ABD’de İkiz Kuleler’in yıkılışının ardından ilk defa Fethullah Gülen Hocaefendi’nin bütün dünya komuoyuna deklare ettiği ‘‘Terörist müslüman olamaz, müslüman da terörist olamaz.’’ Özdeyişi hakikatin ifadesi olarak insanların kulaklarında hala çınlamaktadır. Buradaki bağy kavramının kapsamına mafyatik ilişkiler de dahildir. Zira adaletin olmadığı yerde zulümden başka hiçbir şey olmaz.
Ayet güçlü bir fezleke ile ‘‘Allah, düşünüp tutasınız diye size öğüt veriyor.’’ cümlesi ile bitiyor. Ayetteki üç emri düşünüp de, haşa gereksizliğini söyleyen hiçbir kimseye bu güne kadar rastlanmamıştır. Keza yasaklanan son üç husus da toplum halinde yaşamanın olmazsa olmaz kuralları içinde yer almış ve tarih boyunca kanun koyucular bunlara gereken önemi vermişlerdir.
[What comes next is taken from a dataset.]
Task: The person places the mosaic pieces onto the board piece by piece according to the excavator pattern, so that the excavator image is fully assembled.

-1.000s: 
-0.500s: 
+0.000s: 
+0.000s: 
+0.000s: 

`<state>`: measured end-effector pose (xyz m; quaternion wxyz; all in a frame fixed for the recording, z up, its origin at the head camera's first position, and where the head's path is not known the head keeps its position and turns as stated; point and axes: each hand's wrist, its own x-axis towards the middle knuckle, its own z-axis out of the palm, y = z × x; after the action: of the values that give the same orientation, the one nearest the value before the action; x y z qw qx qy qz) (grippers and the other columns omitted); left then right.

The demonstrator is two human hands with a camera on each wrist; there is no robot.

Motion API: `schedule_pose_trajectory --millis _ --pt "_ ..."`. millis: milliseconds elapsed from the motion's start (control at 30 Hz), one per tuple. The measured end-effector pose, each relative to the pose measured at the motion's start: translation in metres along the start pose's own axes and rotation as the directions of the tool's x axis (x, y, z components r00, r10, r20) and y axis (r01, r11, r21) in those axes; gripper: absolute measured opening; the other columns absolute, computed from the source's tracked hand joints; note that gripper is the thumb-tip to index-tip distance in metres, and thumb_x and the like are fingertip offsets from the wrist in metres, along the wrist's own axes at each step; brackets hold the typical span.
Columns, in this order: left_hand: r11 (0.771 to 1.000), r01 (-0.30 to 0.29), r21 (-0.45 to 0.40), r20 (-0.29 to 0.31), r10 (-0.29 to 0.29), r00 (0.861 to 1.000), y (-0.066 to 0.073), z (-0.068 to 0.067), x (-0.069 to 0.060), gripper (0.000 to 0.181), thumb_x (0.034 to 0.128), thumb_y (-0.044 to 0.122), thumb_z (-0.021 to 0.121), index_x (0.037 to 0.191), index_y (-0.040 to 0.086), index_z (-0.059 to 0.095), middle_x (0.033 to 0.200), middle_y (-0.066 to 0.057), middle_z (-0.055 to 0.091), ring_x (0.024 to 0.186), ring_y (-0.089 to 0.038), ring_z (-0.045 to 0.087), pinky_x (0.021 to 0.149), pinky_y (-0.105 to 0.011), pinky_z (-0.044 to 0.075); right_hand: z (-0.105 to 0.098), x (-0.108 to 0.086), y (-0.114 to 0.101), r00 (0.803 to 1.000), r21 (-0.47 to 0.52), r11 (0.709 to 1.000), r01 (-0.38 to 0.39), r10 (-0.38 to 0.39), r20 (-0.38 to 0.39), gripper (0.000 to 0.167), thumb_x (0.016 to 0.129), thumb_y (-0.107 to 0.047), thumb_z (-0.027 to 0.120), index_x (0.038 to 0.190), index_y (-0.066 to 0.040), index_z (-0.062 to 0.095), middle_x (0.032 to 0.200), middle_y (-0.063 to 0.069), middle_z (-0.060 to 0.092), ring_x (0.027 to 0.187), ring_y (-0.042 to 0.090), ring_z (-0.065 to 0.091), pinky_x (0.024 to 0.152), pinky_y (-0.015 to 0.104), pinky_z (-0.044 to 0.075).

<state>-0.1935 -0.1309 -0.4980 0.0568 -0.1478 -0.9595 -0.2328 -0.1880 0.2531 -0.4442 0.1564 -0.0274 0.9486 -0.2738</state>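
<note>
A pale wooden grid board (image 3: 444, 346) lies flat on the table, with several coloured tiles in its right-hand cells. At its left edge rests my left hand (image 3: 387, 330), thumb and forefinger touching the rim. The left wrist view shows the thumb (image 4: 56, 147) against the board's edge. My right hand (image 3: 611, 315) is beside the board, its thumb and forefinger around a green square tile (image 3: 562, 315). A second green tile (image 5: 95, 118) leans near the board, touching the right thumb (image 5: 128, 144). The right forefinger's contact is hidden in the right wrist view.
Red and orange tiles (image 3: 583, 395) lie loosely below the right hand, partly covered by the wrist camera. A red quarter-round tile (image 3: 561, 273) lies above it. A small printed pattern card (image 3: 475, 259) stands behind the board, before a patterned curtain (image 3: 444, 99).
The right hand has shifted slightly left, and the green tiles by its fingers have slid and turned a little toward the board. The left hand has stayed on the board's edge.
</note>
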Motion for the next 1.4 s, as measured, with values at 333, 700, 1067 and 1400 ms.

Her hafta cuma hutbelerinin sonunda okunduğu ve anlamının da söylendiği ülkelede hala toplumu sarsacak olumsuz hadiseler çoklukla yaşanıyorsa; ayetin son cümlesi dikkete alınmıyor demektir. Ne idareciler ne de idare edilenler henüz düşünüp taşınma fırsatı bulamamış olacaklar ki! ayetteki üç emir ile üç yasak konusundaki Allah’ın tavsiyelerini dikkate almamaya ısrar etmekte ve bu husuların uygulanmasında ayak diremektedirler. Halbuki emr-i bil ma’ruf ve nehy-i anil münker müslümanların üzerlerinde farz-i ayn’dır.